**TASK ITEM:**
Go through the material below and return each line with the string "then" in it.

Start of Block

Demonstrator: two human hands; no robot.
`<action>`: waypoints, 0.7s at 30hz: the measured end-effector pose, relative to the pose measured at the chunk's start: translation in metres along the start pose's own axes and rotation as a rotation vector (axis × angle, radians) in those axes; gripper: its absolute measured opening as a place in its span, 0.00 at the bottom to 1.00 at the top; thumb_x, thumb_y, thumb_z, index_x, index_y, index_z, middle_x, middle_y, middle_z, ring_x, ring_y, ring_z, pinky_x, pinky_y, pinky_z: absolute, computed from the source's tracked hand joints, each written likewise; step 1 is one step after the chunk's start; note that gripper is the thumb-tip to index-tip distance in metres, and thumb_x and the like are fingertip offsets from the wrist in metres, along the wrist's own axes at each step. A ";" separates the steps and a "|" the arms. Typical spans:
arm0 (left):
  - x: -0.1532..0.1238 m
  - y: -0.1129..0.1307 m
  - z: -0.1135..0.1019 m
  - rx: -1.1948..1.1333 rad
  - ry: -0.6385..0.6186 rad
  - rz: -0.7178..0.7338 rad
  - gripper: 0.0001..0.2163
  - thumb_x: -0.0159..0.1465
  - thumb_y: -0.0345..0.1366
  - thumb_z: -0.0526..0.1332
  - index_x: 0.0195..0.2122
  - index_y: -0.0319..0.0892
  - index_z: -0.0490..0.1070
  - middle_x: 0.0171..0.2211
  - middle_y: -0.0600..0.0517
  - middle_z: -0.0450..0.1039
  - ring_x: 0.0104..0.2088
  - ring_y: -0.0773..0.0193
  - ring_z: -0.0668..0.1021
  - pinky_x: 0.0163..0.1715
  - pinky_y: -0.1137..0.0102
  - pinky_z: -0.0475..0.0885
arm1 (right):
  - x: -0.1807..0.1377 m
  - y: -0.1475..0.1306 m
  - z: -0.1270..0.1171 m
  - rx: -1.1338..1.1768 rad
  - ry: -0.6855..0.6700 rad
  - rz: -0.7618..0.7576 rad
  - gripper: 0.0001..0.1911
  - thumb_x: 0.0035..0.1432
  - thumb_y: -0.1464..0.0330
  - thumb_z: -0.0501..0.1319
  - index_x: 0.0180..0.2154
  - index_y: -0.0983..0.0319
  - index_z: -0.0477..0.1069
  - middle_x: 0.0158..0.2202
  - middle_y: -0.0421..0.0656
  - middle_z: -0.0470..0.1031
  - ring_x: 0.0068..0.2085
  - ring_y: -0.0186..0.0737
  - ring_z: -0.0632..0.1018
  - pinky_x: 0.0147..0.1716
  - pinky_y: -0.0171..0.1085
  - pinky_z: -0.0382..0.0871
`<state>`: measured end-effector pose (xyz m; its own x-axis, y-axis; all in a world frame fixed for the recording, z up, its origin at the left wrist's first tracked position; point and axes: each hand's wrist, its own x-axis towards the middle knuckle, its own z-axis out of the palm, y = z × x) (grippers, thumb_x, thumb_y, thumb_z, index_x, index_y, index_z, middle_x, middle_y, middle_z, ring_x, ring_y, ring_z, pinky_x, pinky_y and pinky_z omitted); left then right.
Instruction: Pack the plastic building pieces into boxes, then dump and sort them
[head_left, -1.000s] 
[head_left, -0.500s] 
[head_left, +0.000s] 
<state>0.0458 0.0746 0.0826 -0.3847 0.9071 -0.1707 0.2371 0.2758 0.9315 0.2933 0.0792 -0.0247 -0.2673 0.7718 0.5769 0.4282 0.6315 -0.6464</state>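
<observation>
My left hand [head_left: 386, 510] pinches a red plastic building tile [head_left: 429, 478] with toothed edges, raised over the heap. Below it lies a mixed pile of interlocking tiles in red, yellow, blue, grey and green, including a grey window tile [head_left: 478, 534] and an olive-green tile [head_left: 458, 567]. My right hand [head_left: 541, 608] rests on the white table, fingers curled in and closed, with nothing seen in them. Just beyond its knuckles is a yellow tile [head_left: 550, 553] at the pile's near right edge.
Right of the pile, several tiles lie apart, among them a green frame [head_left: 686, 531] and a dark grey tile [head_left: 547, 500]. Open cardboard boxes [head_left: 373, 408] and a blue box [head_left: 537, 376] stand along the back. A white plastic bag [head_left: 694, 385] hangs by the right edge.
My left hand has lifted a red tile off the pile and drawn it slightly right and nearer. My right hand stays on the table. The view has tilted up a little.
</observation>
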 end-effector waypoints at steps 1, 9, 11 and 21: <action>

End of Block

**OUTPUT FOR THIS TASK:**
`<state>`: measured end-effector pose (xyz m; its own x-axis, y-axis; all in a world frame fixed for the recording, z up, its origin at the left wrist's first tracked position; point and axes: each hand's wrist, its own x-axis towards the middle knuckle, its own z-axis out of the palm, y = z × x) (grippers, thumb_x, thumb_y, thumb_z, index_x, index_y, index_z, middle_x, middle_y, middle_z, ring_x, ring_y, ring_z, pinky_x, pinky_y and pinky_z omitted); left then right.
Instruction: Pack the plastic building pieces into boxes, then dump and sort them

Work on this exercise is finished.